_WHAT YOU SHOULD DO:_ Nothing but the data itself, reproduced exactly, is the expected answer.

_DATASET EXTRACT:_
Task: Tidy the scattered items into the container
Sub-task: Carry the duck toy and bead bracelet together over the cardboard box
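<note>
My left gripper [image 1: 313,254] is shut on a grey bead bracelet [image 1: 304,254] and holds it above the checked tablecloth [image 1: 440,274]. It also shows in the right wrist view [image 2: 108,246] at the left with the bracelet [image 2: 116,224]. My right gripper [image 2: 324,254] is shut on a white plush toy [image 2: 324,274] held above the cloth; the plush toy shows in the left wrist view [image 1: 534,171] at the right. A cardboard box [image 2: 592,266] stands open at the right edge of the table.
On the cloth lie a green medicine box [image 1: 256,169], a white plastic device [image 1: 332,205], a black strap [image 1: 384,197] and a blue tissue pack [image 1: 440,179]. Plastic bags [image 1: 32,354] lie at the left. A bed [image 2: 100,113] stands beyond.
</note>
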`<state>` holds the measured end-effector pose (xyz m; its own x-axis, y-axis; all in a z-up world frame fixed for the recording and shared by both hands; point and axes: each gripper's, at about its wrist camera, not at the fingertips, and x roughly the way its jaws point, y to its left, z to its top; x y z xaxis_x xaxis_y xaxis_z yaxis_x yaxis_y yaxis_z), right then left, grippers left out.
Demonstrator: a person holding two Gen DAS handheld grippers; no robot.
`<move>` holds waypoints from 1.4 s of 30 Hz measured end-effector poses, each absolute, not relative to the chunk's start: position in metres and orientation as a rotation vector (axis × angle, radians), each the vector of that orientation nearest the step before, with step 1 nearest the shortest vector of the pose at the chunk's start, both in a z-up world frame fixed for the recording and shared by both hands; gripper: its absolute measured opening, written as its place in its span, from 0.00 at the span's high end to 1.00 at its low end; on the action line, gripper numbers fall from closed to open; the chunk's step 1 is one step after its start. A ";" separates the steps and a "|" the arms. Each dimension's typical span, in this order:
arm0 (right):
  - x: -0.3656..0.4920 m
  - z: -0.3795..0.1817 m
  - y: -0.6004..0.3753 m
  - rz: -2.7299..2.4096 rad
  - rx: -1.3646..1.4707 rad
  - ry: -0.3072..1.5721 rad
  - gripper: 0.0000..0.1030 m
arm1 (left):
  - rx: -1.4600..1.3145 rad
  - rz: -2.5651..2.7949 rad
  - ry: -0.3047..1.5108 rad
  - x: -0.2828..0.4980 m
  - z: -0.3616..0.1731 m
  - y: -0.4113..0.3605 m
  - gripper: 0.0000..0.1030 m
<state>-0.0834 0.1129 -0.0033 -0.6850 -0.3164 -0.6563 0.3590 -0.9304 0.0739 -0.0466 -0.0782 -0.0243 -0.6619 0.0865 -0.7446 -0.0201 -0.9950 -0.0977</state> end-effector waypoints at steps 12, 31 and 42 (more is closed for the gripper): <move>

_SOLUTION:_
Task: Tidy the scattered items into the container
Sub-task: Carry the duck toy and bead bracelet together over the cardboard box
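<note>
My left gripper [image 1: 313,254] is shut on a grey bead bracelet [image 1: 304,254] and holds it above the checked tablecloth [image 1: 440,274]. It also shows in the right wrist view [image 2: 108,246] at the left with the bracelet [image 2: 116,224]. My right gripper [image 2: 324,254] is shut on a white plush toy [image 2: 324,274] held above the cloth; the plush toy shows in the left wrist view [image 1: 534,171] at the right. A cardboard box [image 2: 592,266] stands open at the right edge of the table.
On the cloth lie a green medicine box [image 1: 256,169], a white plastic device [image 1: 332,205], a black strap [image 1: 384,197] and a blue tissue pack [image 1: 440,179]. Plastic bags [image 1: 32,354] lie at the left. A bed [image 2: 100,113] stands beyond.
</note>
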`<state>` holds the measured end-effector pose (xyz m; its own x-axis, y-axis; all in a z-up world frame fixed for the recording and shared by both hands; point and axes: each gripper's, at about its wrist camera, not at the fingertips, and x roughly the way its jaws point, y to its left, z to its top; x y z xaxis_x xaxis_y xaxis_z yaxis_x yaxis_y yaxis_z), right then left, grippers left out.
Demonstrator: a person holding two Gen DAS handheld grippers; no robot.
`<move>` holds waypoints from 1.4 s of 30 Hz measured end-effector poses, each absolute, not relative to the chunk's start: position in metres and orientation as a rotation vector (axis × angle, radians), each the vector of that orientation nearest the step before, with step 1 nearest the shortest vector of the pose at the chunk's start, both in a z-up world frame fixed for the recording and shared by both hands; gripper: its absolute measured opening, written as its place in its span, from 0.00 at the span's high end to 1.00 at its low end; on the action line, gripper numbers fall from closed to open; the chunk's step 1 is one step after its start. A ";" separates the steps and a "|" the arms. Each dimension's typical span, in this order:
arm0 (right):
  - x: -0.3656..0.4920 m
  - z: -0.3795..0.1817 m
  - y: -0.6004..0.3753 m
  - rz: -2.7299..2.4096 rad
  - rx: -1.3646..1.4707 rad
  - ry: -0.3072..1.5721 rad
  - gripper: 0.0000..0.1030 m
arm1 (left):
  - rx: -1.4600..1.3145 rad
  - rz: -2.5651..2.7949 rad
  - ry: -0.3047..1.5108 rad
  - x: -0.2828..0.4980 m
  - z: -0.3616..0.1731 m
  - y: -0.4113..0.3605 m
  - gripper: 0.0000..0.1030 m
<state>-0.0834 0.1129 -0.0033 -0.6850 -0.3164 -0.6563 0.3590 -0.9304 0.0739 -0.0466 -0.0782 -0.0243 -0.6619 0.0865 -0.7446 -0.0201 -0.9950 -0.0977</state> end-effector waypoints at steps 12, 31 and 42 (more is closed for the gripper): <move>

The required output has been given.